Baby Steps into HBase

Today, after reading (the amazing and invaluable!) Understanding HBase and BigTable, while researching schemas for Google App Engine, I took my first tentative steps into using HBase.  About HBase:

HBase is the Hadoop database. Its (sic) an open-source, distributed, column-oriented store modeled after the Google paper, Bigtable: A Distributed Storage System for Structured Data by Chang et al. Just as Bigtable leverages the distributed data storage provided by the Google File System, HBase provides Bigtable-like capabilities on top of Hadoop.

HBase’s goal is the hosting of very large tables — billions of rows X millions of columns — atop clusters of commodity hardware. Try it if your plans for a data store run to big.

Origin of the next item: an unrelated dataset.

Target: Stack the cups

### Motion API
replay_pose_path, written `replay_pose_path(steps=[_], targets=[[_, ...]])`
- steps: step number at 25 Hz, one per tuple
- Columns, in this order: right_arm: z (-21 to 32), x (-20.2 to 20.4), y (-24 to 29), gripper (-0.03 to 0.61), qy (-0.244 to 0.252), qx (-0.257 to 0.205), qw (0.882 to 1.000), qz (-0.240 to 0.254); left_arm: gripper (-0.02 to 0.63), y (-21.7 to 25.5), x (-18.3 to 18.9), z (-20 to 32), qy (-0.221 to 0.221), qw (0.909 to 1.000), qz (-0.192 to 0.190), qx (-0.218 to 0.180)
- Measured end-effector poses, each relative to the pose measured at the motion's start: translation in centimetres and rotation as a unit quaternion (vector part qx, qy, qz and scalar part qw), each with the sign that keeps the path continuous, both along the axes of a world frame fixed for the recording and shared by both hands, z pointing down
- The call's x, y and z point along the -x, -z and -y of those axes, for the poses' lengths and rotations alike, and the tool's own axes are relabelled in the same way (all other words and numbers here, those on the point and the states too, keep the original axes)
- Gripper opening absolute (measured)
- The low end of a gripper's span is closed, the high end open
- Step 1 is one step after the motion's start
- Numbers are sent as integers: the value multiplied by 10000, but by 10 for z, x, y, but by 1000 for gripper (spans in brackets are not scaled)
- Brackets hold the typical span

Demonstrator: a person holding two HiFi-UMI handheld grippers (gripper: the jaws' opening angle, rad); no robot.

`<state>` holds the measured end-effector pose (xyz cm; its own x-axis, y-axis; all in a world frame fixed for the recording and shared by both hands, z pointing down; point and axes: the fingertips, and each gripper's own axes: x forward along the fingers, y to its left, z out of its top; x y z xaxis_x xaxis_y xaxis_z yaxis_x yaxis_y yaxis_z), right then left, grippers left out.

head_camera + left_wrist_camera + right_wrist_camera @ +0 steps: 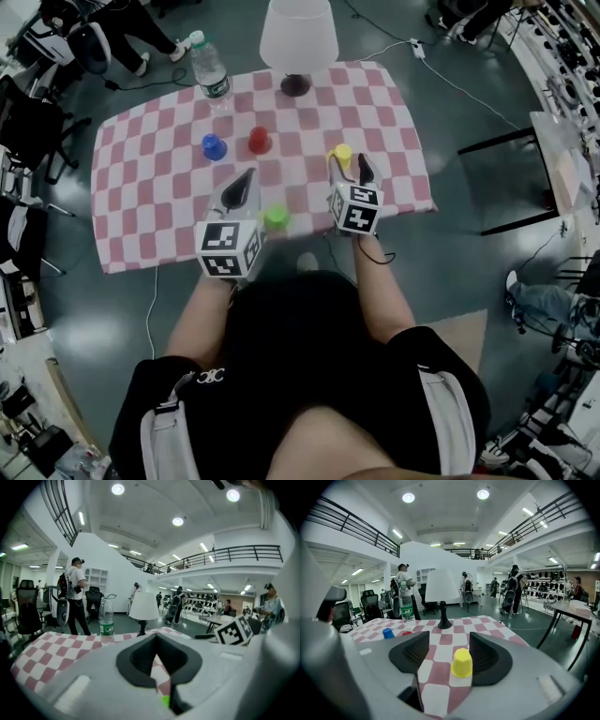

Well, my plans don’t run to big, but they do run to indexed over time.  Since every cell in an HBase table has a timestamp, it makes it really easy to snapshot data over time, and “rollback” a query as though it was asked at any point in the past.   For data that changes rarely over time, but for which one wants a historical record, this might make querying with history much simpler.

Historical Data Example

Think about how an organization changes over time.  Employees enter and leave, business units might be bought and sold.  One approach to modeling this is to take a snapshot every day, and store that in a RDBMS.    The snapshots will have lot of  redundant information, since an org doesn’t really change very much.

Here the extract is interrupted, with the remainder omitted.